O Recife eleitoral entre as palavras agradáveis e as verdadeiras

Um pouco sobre a realidade do Recife, o filósofo Lao-Tsé e os dilemas entre o que é novo e o que é básico na eleição da capital de Pernambuco.

Publicado em 16/08/2024 às 20:00

O maior desafio das eleições deste ano no Recife será marcar um encontro com a realidade e não com as narrativas. O filósofo chinês Lao-Tsé, ativo entre os séculos V e VI A.C e fundador do Taoismo, dizia que “as palavras verdadeiras não são agradáveis e as agradáveis não são verdadeiras”.
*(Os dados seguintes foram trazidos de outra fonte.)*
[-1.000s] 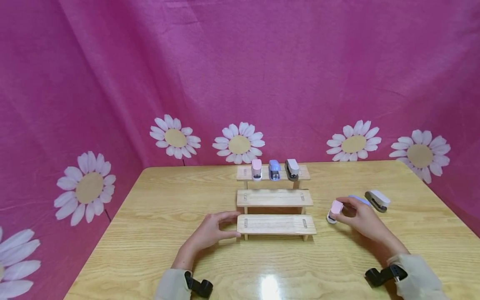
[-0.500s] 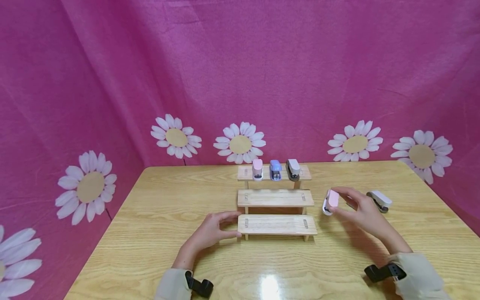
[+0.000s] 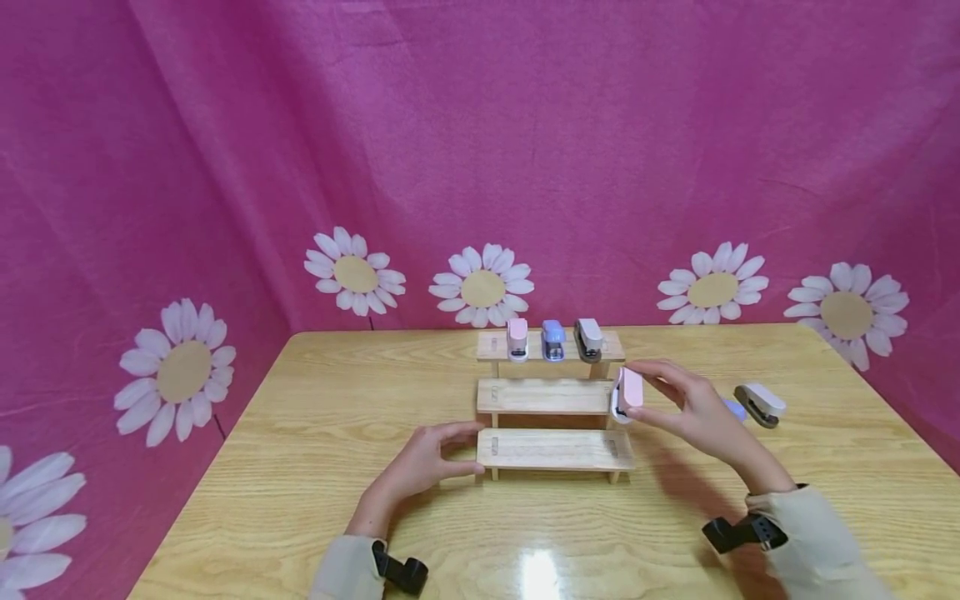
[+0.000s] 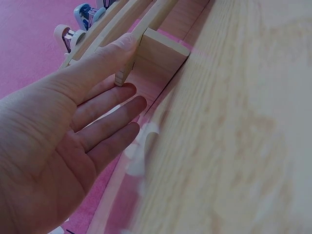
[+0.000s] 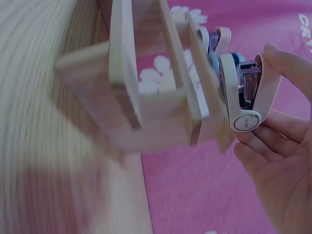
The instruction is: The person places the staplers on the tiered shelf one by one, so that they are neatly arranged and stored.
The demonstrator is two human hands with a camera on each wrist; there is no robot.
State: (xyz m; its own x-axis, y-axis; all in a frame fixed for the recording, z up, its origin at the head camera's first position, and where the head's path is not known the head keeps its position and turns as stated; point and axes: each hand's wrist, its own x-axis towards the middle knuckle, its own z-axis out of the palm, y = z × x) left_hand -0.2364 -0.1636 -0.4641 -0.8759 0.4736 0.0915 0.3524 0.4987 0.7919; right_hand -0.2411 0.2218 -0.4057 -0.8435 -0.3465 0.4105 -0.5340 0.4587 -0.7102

Poucas frases se encaixam com tanta facilidade na eleição da capital este ano. De um lado, a oposição vai apontar para uma cidade pesadelo, o que não é verdade. Do outro, o atual prefeito e candidato à reeleição apresentará um Recife de sonho, que também não é verdadeiro. Isso acontecerá porque a verdade não é agradável, como bem ensinava Lao-Tsé.

Melhor

A verdade é que o Recife está melhor do que na época de Geraldo Julio (PSB) e não há nada que o desmereça nisso. O ex-prefeito teve suas dificuldades com a pandemia e com influências partidárias muito fortes, concorrência interna socialista com o governador da época, quando eles ainda fingiam ser aliados mas estavam em pé de guerra, além de não ser um legítimo “Campos Arraes”. Sim, isso conta. O que também conta é Geraldo ser mais um burocrata que aprendeu a política tradicional do que exatamente alguém nascido para a vida partidária e eleitoral. Acontece.

Mas não tanto

O Recife está melhor do que estava antes, mas também está longe de ser o oásis da inovação, vivendo uma revolução na qualidade de vida. O Recife não é o paraíso que está nas redes sociais. Há indicadores apontando exatamente isso. Na maioria dos índices de desenvolvimento, a capital de Pernambuco aparece melhor, mas ainda entre as piores do país. É o caso do desemprego, do ambiente de negócios e da pobreza, para citar alguns exemplos. O problema dos moradores de rua continua, basta andar pela cidade para encontrá-los.

Sem correria

Algo que precisa ser observado é que a vantagem inicial do atual prefeito nas pesquisas, parece ter arrefecido a intensidade do trabalho da prefeitura na infraestrutura. Basta andar um pouco pela cidade para perceber a quantidade de buracos em ruas importantes e a falta de cuidado em algumas praças movimentadas, com mato alto e aspecto de abandono. Se a disputa estivesse mais apertada, talvez tivesse havido uma corrida para resolver problemas simples desse tipo. Não houve.

Descolado

A apresentação do prefeito como se fosse uma celebridade das redes sociais e não como gestor fez com que ele acabasse descolado dos problemas que persistem no município. Recentemente, numa corrida de aplicativo, ouvi o motorista reclamar do trânsito e dos buracos por metade do percurso. Quando perguntei o que achava do prefeito, o motorista se saiu com essa: “É culpa dele não. Ele deve contratar e o povo não faz o serviço”. Então, tá bom.

O novo e…

Ao mesmo tempo, a construção de caos e abandono total que a oposição faz da gestão atual também está fora da realidade. A equipe da prefeitura promoveu uma revolução digital importante no acesso da população aos equipamentos e serviços públicos. O investimento feito em parques pela cidade e em infraestrutura de iluminação, por exemplo, é expressivo. A gestão teve boas ideias para lidar com dificuldades, principalmente na fase final da pandemia. Não reconhecer isso é fugir da verdade.

…o básico

O Recife de verdade não estará no guia eleitoral da oposição e nem no do prefeito. E essa é a grande dificuldade deste ano de 2024. Corremos o risco de passar a eleição inteira sem discutir o Recife de verdade. Aquele Recife que teve avanços, mas precisa ir além dos parques para alcançar as moradias populares. Precisa ir além do carnaval para alcançar o saneamento. Precisa ir além do que é novo e moderno para alcançar aquilo que é básico.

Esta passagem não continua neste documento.